_WORK ORDER_
From the line containing "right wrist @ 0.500" down to the line containing "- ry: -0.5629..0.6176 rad", copy out the entries below exactly, both lines included, and nothing else; pictures do not belong in the copy.

——

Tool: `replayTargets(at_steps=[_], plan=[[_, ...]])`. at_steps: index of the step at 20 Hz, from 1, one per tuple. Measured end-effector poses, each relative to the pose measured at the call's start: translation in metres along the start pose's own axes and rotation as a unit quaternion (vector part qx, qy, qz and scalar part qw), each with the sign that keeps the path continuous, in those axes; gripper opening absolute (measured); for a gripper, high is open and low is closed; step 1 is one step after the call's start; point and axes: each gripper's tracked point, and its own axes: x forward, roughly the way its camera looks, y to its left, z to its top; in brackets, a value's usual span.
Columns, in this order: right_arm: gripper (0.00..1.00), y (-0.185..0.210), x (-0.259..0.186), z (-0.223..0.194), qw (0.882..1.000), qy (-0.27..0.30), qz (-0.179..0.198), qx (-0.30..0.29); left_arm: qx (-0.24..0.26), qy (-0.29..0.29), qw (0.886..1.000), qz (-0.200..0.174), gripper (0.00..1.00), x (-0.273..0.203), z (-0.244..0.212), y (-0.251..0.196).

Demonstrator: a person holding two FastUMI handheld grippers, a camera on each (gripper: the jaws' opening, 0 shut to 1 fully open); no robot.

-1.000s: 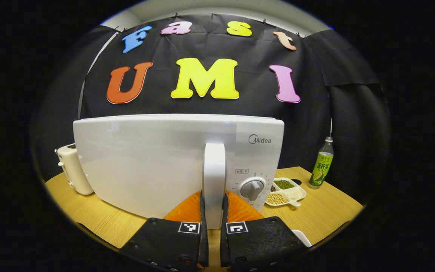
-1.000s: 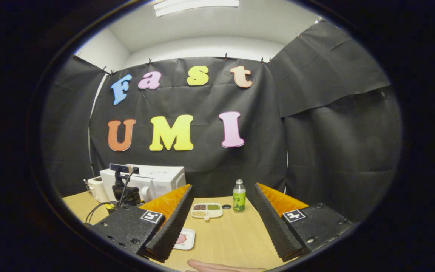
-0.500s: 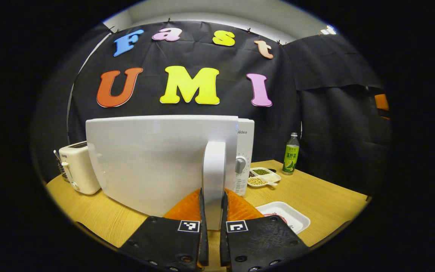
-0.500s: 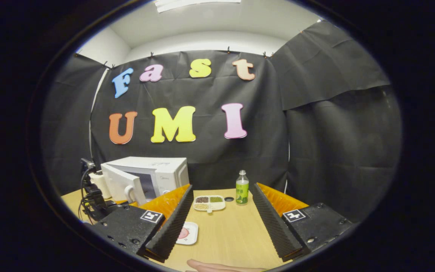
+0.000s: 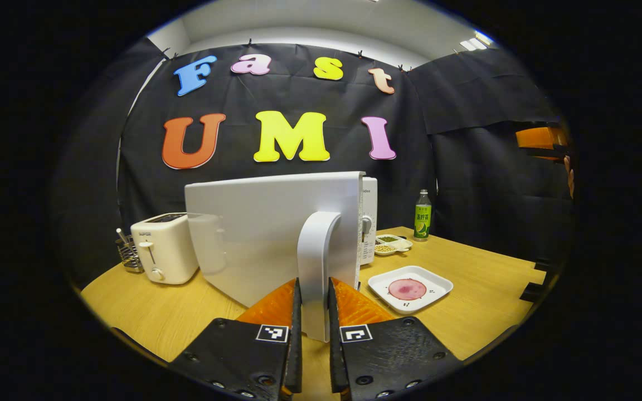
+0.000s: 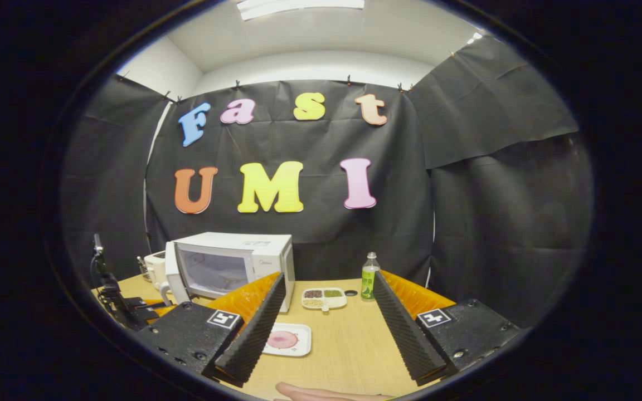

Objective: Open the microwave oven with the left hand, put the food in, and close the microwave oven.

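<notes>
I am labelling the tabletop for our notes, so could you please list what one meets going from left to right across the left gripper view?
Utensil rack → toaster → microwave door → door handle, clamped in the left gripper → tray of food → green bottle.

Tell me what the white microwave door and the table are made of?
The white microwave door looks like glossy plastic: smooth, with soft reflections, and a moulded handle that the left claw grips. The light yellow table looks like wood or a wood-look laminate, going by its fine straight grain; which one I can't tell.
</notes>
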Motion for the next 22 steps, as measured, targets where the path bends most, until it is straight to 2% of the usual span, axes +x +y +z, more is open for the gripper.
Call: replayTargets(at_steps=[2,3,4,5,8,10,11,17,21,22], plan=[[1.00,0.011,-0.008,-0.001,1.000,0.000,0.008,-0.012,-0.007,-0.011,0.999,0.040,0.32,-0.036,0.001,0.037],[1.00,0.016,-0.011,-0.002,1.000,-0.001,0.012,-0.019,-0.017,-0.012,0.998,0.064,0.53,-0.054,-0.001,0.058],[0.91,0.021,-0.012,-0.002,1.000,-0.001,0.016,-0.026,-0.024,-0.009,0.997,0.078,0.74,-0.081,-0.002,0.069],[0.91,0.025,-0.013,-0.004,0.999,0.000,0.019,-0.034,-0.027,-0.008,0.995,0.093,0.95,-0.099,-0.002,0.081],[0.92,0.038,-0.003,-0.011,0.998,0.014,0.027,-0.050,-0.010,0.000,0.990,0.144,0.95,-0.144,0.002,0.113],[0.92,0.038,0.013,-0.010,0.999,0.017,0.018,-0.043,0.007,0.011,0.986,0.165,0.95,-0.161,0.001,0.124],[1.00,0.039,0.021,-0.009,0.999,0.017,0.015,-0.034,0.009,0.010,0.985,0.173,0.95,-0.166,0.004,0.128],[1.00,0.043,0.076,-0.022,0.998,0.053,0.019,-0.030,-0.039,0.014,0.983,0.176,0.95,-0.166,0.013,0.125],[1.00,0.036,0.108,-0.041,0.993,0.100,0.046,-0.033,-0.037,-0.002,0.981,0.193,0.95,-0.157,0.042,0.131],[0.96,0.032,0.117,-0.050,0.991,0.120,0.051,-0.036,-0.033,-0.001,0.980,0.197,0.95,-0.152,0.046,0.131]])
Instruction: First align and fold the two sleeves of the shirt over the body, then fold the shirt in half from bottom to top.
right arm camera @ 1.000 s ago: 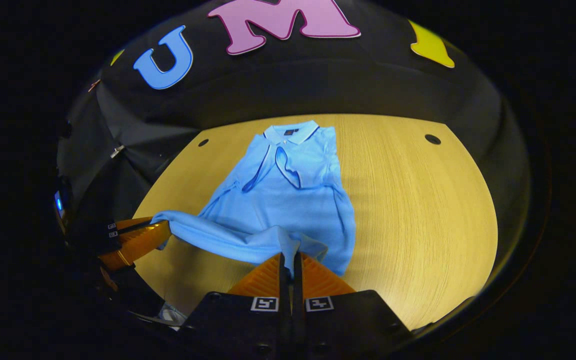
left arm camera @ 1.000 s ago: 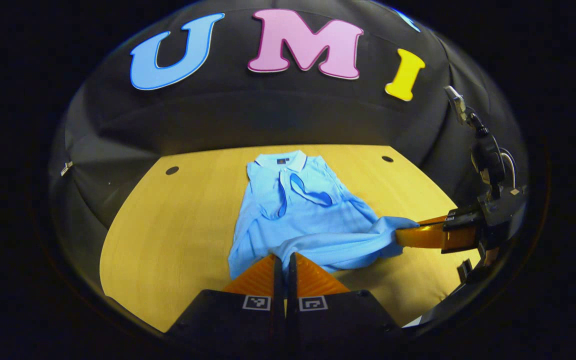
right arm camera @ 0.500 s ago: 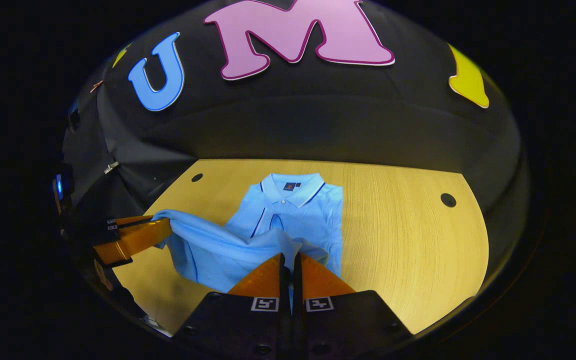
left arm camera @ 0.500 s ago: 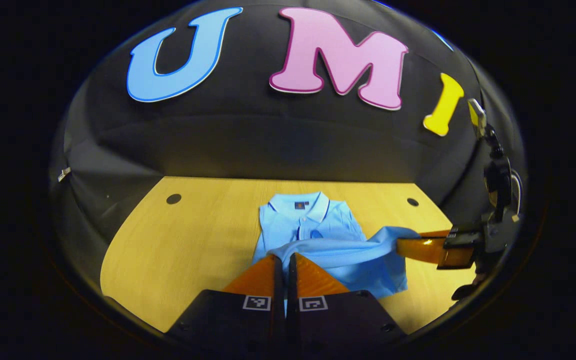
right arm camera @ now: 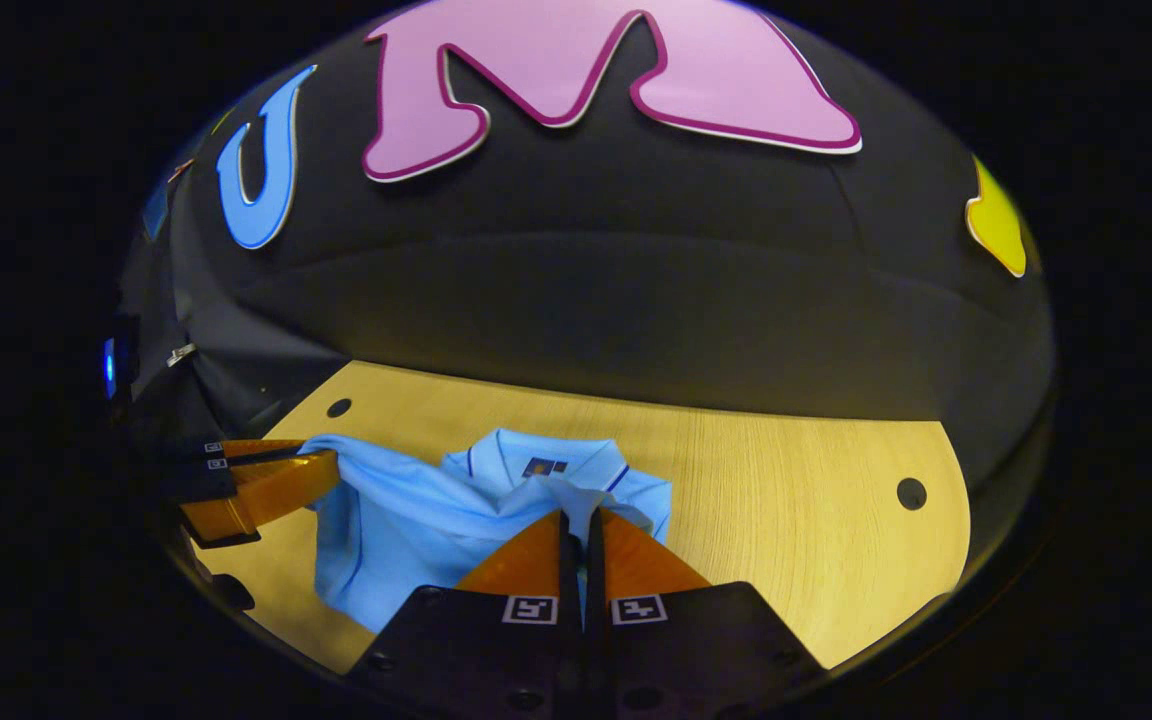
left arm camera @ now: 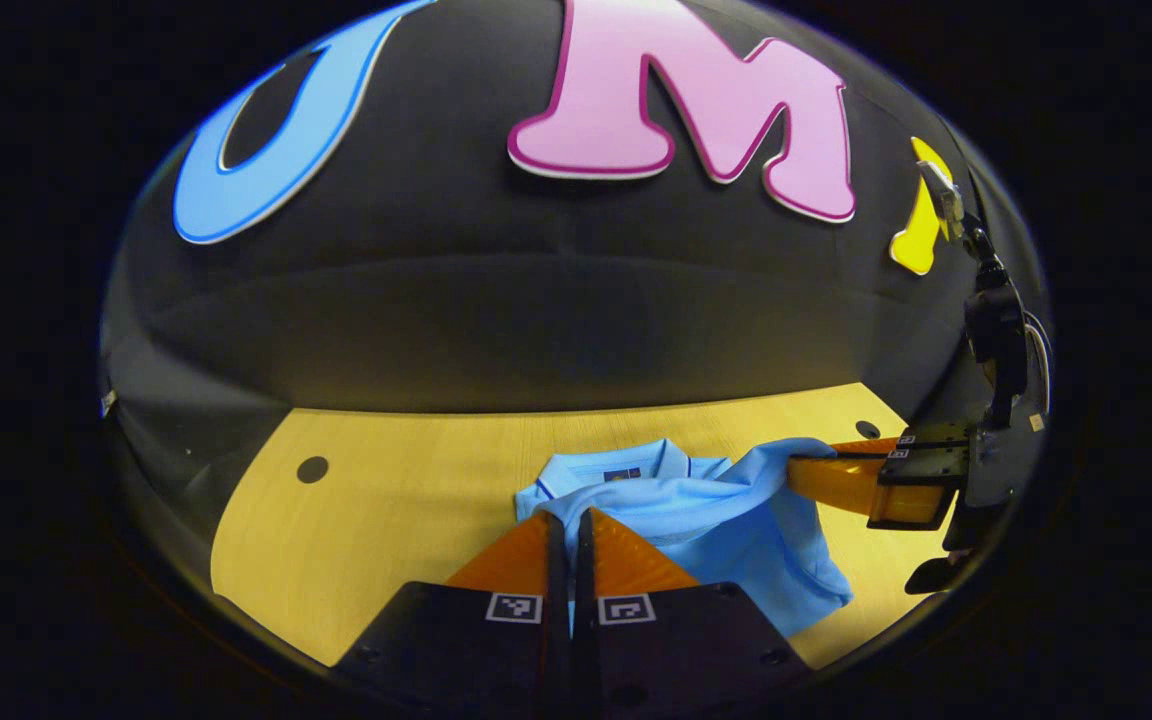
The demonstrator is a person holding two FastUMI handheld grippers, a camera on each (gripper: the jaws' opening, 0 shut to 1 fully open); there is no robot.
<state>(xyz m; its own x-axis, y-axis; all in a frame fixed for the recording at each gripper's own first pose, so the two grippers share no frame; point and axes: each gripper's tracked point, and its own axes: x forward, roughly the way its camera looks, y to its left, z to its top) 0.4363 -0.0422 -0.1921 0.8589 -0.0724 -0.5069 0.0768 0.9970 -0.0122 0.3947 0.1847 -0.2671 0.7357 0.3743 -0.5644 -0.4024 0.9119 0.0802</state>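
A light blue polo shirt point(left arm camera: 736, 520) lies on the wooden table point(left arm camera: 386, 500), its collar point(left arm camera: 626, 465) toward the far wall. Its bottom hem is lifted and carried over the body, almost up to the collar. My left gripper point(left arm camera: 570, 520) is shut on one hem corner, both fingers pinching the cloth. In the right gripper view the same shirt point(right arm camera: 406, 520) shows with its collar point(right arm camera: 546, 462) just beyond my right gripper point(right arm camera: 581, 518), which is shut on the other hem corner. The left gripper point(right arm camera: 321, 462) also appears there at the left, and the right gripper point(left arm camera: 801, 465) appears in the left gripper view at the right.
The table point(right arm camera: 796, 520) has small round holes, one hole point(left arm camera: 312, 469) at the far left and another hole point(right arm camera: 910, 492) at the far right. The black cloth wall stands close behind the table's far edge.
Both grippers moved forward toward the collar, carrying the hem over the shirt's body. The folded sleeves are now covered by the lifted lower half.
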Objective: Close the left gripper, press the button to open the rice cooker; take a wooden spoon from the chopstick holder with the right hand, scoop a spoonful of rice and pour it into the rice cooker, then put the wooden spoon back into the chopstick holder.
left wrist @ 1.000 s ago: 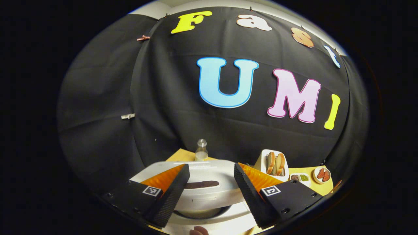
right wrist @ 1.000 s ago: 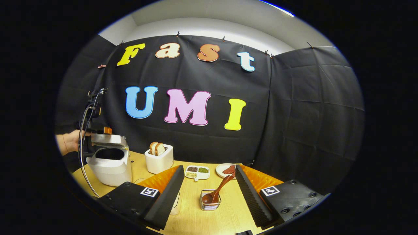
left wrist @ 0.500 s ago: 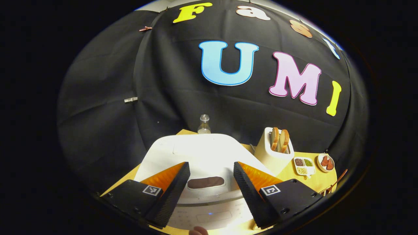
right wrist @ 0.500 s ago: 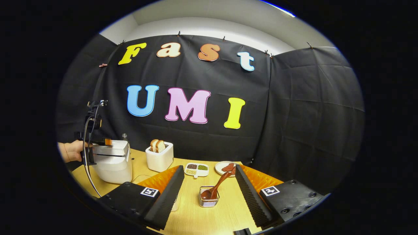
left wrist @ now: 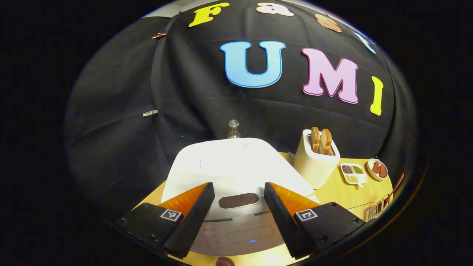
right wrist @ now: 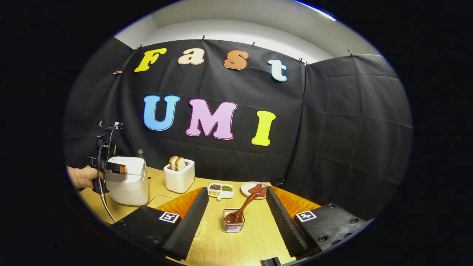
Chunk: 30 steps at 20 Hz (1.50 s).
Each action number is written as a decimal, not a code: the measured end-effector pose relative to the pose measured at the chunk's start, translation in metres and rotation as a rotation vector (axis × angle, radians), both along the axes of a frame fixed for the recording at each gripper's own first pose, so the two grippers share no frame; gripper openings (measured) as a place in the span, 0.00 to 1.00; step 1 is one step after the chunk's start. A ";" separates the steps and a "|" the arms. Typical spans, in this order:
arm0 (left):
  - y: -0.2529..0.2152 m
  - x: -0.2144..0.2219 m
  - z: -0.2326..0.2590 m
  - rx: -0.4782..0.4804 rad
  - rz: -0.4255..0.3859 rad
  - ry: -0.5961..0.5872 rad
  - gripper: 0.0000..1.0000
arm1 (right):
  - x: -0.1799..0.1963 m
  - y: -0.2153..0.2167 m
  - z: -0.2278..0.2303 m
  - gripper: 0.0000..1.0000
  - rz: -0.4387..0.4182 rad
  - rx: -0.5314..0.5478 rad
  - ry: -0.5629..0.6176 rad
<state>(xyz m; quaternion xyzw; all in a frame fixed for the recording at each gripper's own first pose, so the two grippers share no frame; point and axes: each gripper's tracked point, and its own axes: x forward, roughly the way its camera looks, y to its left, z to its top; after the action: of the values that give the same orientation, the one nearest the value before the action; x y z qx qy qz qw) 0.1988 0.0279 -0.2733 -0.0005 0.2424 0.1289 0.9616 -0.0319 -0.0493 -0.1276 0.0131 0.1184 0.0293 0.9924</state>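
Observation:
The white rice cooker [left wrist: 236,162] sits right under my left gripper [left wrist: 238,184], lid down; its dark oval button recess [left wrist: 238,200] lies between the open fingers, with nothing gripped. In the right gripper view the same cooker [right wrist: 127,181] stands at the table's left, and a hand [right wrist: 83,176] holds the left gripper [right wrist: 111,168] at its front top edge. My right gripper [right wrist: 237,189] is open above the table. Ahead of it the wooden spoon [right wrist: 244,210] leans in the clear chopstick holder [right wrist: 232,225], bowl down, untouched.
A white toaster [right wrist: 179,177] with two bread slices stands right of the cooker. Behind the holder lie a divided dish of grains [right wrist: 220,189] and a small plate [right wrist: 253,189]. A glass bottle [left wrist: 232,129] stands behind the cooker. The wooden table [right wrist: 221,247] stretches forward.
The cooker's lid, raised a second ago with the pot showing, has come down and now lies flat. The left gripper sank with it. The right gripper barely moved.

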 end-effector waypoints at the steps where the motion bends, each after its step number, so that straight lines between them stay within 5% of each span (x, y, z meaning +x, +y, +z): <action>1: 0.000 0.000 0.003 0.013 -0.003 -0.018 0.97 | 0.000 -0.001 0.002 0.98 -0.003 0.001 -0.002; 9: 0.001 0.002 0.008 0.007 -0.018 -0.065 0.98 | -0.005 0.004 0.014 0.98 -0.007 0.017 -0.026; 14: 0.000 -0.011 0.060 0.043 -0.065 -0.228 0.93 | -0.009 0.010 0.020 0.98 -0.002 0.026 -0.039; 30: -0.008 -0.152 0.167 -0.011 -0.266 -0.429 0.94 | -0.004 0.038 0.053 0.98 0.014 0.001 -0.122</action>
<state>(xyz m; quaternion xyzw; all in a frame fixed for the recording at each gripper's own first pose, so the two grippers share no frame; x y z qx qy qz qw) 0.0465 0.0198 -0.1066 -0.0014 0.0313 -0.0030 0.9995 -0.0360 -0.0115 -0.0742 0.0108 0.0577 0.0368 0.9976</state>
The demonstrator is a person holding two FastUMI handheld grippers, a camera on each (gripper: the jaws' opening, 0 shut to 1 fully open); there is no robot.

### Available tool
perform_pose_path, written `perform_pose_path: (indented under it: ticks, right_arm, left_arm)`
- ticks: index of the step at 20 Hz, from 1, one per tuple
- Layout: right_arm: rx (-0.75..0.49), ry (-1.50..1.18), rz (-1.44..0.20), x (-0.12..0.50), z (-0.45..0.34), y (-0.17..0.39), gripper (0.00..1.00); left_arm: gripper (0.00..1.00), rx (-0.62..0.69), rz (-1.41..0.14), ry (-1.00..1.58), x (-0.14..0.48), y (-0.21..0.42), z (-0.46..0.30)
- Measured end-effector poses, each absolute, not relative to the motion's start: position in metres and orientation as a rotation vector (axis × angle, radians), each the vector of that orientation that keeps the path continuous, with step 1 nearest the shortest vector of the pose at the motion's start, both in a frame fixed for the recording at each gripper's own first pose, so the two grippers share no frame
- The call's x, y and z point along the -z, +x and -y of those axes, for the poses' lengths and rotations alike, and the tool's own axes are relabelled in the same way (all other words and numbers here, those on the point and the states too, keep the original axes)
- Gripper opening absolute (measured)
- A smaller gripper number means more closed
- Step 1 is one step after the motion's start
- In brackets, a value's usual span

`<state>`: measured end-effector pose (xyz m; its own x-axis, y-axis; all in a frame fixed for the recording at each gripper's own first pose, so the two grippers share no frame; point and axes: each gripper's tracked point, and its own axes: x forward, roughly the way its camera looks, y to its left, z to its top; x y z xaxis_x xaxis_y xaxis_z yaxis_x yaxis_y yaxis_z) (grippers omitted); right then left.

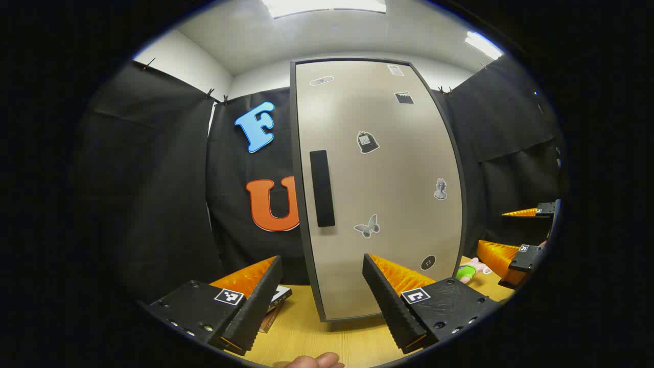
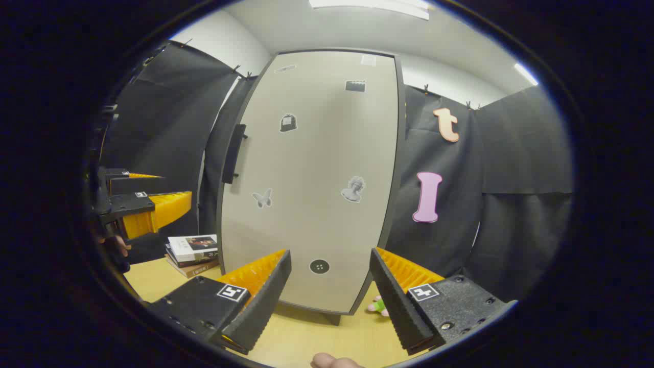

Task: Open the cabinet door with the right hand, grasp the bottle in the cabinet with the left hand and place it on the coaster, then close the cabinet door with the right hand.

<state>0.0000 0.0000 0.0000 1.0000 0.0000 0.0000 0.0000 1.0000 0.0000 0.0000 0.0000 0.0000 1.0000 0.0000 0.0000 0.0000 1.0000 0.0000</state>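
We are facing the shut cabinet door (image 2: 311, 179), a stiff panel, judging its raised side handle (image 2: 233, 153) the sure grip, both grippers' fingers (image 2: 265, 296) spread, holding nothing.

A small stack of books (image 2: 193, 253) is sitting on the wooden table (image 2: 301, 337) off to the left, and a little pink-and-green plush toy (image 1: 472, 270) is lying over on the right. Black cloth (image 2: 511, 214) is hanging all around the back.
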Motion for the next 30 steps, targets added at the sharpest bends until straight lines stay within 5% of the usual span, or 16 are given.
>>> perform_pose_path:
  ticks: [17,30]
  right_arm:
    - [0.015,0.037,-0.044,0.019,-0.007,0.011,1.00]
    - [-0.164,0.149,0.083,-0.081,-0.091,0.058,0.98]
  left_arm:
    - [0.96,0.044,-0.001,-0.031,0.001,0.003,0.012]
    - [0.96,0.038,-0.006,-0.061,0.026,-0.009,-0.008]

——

_REPLY TO THE TASK_
right wrist @ 0.500 s ago: 
left wrist @ now: 
right wrist @ now: 
Chunk: 30 steps at 20 Hz (1.50 s).
Each action number is written as a decimal, not a code: the measured end-effector pose relative to the pose measured at the chunk's start, translation in metres and rotation as a rotation vector (axis × angle, radians), both along the axes of a frame fixed for the recording at each gripper's own first pose, so the two grippers share no frame; gripper openings (measured) as a place in the span, 0.00 to 1.00; step 1 is one step after the chunk's start. A ";" separates the steps and a "|" the arms. Typical spans, in this order:
arm0 (left):
  - y: -0.2529..0.2152 m
  - x: -0.2144..0.2219 m
  - z: -0.2326..0.2590 m
  - rx: -0.4782..0.4804 rad
  - rz: -0.4255..0.3859 rad
  - ry: -0.5961..0.5872 rad
  - gripper: 0.0000..1.0000
arm1 (right):
  - x: -0.1799..0.1963 m
  - y: -0.2153..0.2167 m
  - z: -0.2278..0.2303 m
  - gripper: 0.0000..1.0000
  - rz: -0.4387..0.4182 rad
  - rx: -0.5314..0.5478 rad
  - ry: -0.5629..0.6176 rad

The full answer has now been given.